Lower is better.#### Integer parsing (`int`)
![Integer result, chart](benchmark/runtime/results/int.png)
| Test | Test 1 `"single"` | Test 2 `"repeated"` | Test average |
|:---------------------------------|------------------:|--------------------:|-------------:|
| `scn::scan` | 23.8 | 30.4 | 27.1 |
| `scn::scan_value` | 20.5 | 27.4 | 24.0 |
| `scn::scan_int` | 16.5 | 24.1 | 20.3 |
| `scn::scan_int_exhaustive_valid` | 4.08 | - | 4.08 |
| `std::stringstream` | 117 | 53.9 | 85.5 |
| `sscanf` | 71.3 | 474 | 272.7 |
| `strtol` | 16.3 | 23.8 | 20.1 |
| `std::from_chars` | 8.73 | 13.0 | 10.9 |
| `fast_float::from_chars` | 6.87 | 11.8 | 9.35 |#### Floating-point number parsing (`double`)
![Float result, chart](benchmark/runtime/results/float.png)

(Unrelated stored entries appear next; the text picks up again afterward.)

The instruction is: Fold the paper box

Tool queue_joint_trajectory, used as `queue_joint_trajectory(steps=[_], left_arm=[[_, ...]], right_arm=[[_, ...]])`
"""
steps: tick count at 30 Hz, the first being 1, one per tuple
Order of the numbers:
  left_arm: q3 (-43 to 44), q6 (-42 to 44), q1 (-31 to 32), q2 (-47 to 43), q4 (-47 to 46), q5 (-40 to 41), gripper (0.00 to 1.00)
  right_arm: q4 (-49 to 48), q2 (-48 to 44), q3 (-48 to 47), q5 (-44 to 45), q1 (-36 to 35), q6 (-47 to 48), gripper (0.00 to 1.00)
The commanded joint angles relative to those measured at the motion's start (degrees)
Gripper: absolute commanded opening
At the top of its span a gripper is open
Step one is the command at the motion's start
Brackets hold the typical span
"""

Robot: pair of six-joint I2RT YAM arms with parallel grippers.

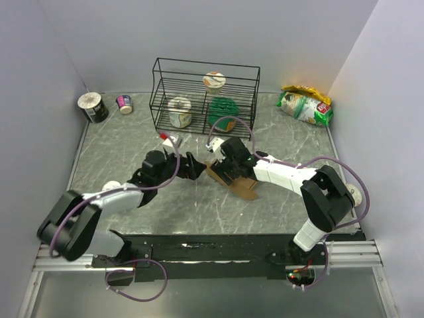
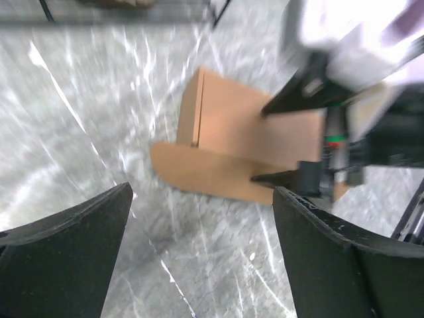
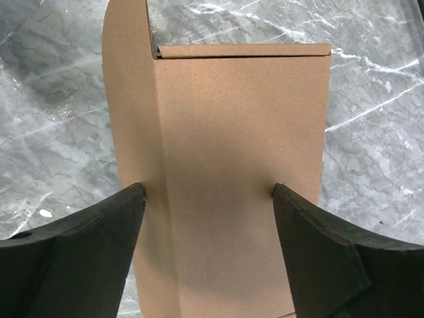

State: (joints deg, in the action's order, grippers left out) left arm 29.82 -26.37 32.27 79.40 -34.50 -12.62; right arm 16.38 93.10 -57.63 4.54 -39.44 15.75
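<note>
The paper box [image 3: 238, 132] sits mid-table [image 1: 119, 152], partly formed by my reckoning: walls look raised, one rounded flap lies flat. My right end effector [image 3: 209, 192] hovers spread over its top panel. The left end effector [image 2: 202, 199] is spread, empty, nearby. Tucking and closing remain.

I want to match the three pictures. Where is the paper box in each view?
Top external: paper box at centre, partly under the right end effector.
Left wrist: centre, slightly right.
Right wrist: fills the middle.
Shared landmark: the right end effector, at the box in every view.
</note>
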Motion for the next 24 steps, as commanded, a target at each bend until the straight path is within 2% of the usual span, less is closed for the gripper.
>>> queue_joint_trajectory(steps=[1, 4, 5, 6, 8, 12, 16, 18, 24], left_arm=[[-0.91, 2.11, -2.03, -6.87, 2.33, -2.76, 0.96], [-1.26, 5.18, -2.65, -10.05, 3.83, -4.77, 0.99], [-1.26, 6.23, -3.0, -10.05, 4.35, -6.69, 0.99], [-1.09, 6.59, -3.27, -9.53, 4.62, -8.11, 0.97], [-0.38, 6.86, -3.8, -7.86, 4.71, -10.4, 0.96], [-0.12, 6.07, -3.88, -5.31, 2.34, -15.75, 0.96], [1.99, 6.07, -3.8, -0.57, 3.2, -15.95, 0.97], [4.09, 6.15, -3.8, 3.38, 4.09, -16.47, 0.99], [6.47, 5.8, -3.71, 10.07, 3.21, -16.82, 0.95]], right_arm=[[2.69, -0.55, -1.43, -4.18, 0.42, -0.63, 0.77], [3.92, -1.95, -2.4, -6.02, 0.42, -1.33, 0.81], [4.36, -2.65, -2.58, -6.55, 0.42, -1.86, 0.85], [4.97, -3.53, -2.93, -7.08, 0.42, -2.12, 0.95], [5.76, -6.08, -3.72, -7.87, 0.5, -2.65, 1.0], [9.19, -7.49, -6.79, -9.19, 1.29, -3.09, 1.0], [9.63, -7.06, -8.29, -11.12, 2.61, -2.48, 1.0], [10.6, -5.83, -9.17, -11.3, 4.28, -1.95, 1.0], [12.8, -0.56, -13.91, -17.27, 11.39, -1.95, 0.98]])
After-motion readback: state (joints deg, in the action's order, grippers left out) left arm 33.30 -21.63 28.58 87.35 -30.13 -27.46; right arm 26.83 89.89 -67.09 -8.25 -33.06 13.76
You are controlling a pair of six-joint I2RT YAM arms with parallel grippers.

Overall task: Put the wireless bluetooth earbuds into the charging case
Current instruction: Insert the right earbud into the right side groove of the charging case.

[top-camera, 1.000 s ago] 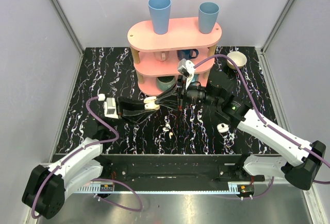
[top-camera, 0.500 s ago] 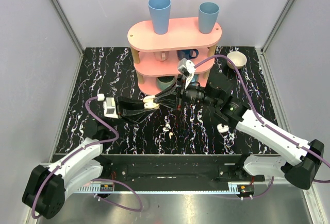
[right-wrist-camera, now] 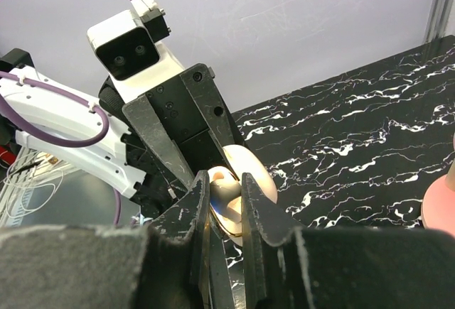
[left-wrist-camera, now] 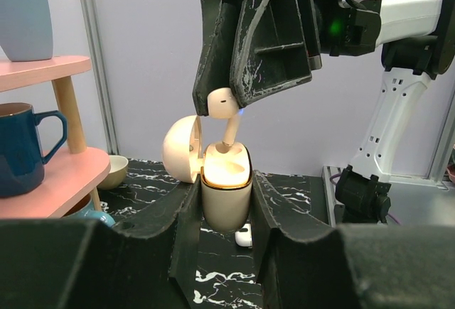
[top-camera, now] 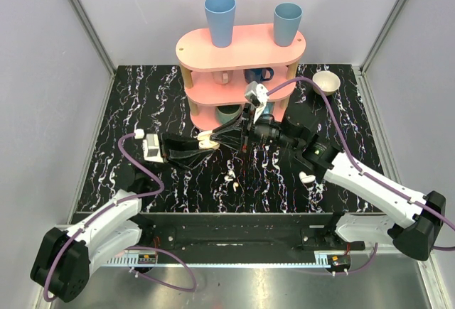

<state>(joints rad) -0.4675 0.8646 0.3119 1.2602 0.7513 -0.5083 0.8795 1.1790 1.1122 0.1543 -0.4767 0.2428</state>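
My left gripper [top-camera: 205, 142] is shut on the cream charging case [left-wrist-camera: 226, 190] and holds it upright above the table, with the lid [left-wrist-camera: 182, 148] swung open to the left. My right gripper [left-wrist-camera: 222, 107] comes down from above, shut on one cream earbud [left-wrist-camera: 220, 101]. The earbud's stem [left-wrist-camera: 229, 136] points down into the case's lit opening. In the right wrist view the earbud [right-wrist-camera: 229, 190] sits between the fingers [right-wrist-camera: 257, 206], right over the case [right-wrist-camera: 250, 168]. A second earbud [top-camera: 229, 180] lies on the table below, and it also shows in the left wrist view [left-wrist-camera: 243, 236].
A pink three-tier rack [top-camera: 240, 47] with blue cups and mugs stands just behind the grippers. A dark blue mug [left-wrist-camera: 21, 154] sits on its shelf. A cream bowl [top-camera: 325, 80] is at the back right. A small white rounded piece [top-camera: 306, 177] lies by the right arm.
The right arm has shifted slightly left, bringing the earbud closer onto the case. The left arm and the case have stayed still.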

| Test | Test 1 `"single"` | Test 2 `"repeated"` | Test Average |
|:-------------------------|------------------:|--------------------:|-------------:|
| `scn::scan` | 55.8 | 63.7 | 59.7 |
| `scn::scan_value` | 52.1 | 58.8 | 55.5 |
| `std::stringstream` | 294 | 271 | 283 |
| `sscanf` | 159 | 704 | 432 |
| `strtod` | 79.1 | 153 | 116 |
| `std::from_chars` | 18.0 | 28.1 | 23.0 |
| `fast_float::from_chars` | 20.6 | 27.8 | 24.2 |#### String "word" (whitespace-separated character sequence) parsing (`string` and `string_view`)
![String result, chart](benchmark/runtime/results/string.png)
| Test | |
|:-------------------------------|-----:|
| `scn::scan` | 24.5 |
| `scn::scan` | 22.2 |
| `scn::scan_value` | 23.1 |
| `scn::scan_value` | 21.0 |
| `std::stringstream` | 134 |
| `sscanf` | 58.4 |#### Conclusions
* `scn::scan` is always faster than using `stringstream`s and `sscanf`
* `std::from_chars`/`fast_float::from_chars` is faster than `scn::scan`, but it
supports fewer features
* `strtod` is slower than `scn::scan`, and supports fewer features
* `scn::scan_value` is slightly faster compared to `scn::scan`
* `scn::scan_int` is faster than both `scn::scan` and `scn::scan_value`
* `strtol` is ~on-par with `scn::scan_int`.
* `scn::scan_int_exhaustive_valid` is blazing-fast.#### About
Above,
* "Test 1" refers to scanning a single value from a string,
which only contains the text representation for that value.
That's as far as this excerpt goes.